◆ The problem
Locate the line that contains "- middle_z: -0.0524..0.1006" in the entries below, then repeat it and every following line through the line that contains "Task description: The", exactly, and no others.

◆ Stored data
====

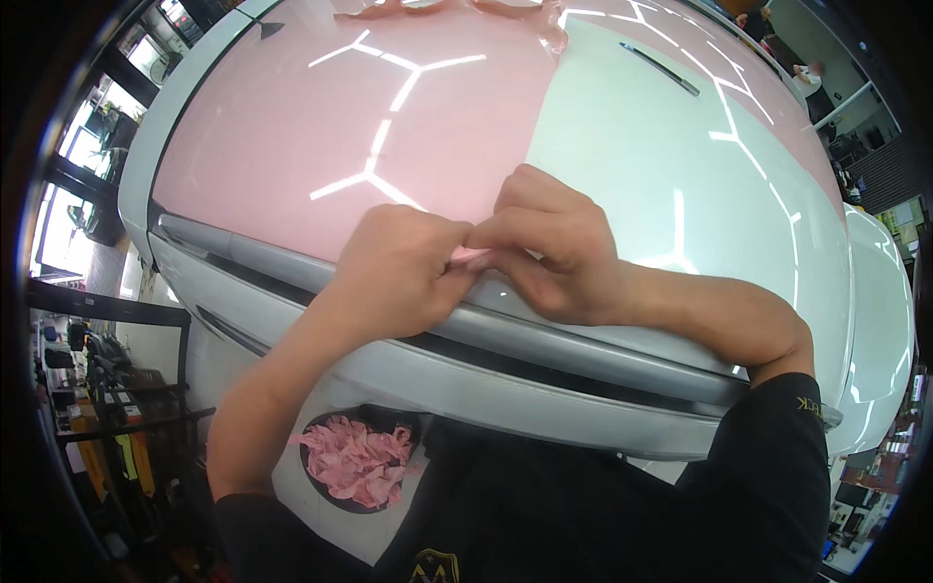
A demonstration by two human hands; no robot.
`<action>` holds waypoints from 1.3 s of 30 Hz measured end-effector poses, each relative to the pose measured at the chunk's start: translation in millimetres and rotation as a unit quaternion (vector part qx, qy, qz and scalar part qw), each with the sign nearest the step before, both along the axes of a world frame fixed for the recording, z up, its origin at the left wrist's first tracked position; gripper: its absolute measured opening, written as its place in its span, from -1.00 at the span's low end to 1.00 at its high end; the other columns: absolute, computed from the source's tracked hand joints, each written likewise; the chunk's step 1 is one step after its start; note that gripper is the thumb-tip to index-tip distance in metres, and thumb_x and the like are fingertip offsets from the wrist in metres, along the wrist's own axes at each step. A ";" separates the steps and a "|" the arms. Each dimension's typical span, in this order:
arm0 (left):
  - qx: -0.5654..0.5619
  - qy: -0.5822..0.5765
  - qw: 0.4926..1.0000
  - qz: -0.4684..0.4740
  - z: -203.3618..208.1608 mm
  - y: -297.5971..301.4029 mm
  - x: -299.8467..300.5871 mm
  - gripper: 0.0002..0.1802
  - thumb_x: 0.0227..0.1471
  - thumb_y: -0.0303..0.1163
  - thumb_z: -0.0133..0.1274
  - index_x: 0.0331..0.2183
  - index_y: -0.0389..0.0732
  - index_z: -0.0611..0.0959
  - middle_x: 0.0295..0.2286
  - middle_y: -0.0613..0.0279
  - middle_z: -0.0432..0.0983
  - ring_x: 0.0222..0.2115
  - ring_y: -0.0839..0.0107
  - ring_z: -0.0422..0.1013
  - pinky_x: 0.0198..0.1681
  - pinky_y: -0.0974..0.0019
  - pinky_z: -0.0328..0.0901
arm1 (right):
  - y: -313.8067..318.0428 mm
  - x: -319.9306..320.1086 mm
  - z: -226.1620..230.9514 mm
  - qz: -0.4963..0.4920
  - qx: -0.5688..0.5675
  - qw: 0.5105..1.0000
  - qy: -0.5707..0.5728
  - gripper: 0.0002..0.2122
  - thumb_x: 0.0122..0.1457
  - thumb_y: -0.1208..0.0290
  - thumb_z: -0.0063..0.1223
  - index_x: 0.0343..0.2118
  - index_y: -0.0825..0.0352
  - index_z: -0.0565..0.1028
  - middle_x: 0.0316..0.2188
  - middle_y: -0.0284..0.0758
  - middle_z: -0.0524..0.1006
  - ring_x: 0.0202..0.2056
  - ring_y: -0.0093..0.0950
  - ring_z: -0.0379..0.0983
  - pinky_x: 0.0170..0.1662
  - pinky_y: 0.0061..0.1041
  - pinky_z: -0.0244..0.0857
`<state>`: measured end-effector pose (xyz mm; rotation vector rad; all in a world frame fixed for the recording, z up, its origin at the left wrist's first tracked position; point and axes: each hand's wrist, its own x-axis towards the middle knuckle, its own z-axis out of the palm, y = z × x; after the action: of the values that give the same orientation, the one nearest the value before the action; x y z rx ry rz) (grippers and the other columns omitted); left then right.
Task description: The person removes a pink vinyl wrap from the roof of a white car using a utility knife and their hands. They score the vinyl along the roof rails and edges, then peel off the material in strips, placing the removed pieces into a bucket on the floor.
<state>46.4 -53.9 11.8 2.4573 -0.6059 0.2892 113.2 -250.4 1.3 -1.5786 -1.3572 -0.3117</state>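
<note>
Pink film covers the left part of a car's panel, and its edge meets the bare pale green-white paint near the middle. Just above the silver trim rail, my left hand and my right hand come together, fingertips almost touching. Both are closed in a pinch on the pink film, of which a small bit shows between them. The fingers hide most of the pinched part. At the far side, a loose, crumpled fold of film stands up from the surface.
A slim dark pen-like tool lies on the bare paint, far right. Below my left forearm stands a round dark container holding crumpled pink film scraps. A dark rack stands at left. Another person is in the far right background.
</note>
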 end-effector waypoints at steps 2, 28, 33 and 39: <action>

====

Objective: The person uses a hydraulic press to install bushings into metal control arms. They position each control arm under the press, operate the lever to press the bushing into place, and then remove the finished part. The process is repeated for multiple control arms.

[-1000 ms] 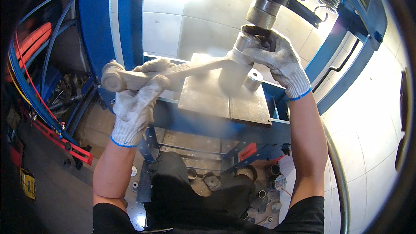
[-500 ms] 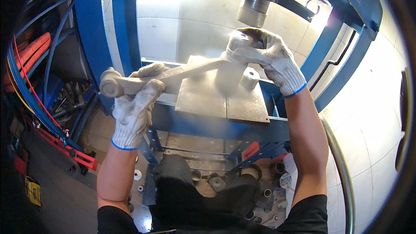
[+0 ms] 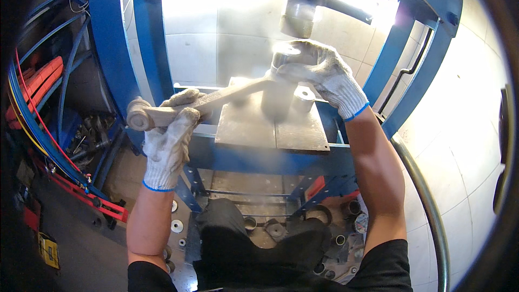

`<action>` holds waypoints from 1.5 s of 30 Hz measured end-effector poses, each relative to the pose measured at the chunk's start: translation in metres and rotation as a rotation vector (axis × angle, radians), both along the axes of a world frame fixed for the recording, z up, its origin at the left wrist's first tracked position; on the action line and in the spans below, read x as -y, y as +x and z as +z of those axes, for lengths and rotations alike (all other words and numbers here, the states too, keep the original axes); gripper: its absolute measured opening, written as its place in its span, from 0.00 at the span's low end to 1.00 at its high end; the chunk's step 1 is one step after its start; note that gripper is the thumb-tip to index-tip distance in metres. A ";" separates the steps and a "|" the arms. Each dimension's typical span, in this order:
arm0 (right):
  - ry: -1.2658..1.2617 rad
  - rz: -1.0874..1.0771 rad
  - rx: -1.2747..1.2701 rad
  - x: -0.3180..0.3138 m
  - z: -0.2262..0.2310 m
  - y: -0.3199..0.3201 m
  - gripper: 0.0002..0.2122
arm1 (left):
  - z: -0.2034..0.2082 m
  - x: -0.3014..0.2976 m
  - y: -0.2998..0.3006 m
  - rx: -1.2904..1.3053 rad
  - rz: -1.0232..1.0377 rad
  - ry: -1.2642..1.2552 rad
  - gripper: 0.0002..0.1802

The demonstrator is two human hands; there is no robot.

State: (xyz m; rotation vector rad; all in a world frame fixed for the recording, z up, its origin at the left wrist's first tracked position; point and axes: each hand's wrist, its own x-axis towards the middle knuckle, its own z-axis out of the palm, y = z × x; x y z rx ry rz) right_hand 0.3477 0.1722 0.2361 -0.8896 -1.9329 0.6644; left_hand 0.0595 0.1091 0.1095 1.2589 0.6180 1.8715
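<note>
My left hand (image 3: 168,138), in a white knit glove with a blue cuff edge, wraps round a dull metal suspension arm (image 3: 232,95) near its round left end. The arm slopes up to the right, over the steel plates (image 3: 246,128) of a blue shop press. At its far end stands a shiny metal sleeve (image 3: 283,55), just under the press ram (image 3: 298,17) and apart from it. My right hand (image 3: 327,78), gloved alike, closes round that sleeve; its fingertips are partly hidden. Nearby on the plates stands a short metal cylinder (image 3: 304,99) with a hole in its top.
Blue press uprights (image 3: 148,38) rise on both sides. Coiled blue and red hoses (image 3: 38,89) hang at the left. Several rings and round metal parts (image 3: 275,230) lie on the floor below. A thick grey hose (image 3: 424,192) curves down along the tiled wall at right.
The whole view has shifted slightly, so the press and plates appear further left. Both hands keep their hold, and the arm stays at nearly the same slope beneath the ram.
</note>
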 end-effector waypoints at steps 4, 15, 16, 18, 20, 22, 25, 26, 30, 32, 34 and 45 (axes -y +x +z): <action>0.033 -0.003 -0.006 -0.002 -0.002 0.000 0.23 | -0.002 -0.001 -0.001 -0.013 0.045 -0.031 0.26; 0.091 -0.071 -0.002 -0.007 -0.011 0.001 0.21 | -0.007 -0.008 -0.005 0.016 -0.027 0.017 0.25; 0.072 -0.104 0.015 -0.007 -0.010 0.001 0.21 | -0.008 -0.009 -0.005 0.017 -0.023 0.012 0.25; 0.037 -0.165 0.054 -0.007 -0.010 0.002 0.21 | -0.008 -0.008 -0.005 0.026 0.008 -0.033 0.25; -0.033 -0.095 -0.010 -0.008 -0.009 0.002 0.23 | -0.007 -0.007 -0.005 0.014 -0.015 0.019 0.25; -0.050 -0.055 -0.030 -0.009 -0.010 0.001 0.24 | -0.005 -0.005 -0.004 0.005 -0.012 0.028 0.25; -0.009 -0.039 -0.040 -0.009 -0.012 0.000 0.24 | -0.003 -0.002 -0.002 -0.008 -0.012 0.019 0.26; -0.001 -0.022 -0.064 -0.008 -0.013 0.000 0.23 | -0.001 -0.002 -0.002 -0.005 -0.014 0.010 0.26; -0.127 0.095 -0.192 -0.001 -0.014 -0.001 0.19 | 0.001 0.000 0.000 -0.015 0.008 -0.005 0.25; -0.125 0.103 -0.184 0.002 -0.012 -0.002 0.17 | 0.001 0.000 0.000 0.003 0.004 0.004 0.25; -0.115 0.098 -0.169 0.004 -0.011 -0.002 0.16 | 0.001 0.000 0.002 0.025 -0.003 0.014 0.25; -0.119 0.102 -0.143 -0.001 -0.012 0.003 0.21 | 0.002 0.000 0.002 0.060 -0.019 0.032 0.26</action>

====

◆ Task output
  - middle_z: -0.0524..0.1006
  - ring_x: 0.0202..0.2056
  - ring_y: -0.0093..0.0950
  - ring_z: -0.0379..0.0983
  - pinky_x: 0.0170..0.1662
  - pinky_y: 0.0061..0.1041
  - pinky_z: -0.0244..0.0857
`<state>`: measured end-effector pose (xyz mm; rotation vector rad; all in a world frame fixed for the recording, z up, its origin at the left wrist's first tracked position; point and axes: each hand's wrist, its own x-axis towards the middle knuckle, its own z-axis out of the palm, y = z × x; after the action: of the values that give the same orientation, the one nearest the value before the action; x y z rx ry rz) (grippers and the other columns omitted); left then right.
Task description: The person removes a pink vinyl wrap from the roof of a white car using a utility knife and their hands. They score the vinyl along the roof rails and edges, then peel off the material in strips, placing the removed pieces into a bucket on the floor.

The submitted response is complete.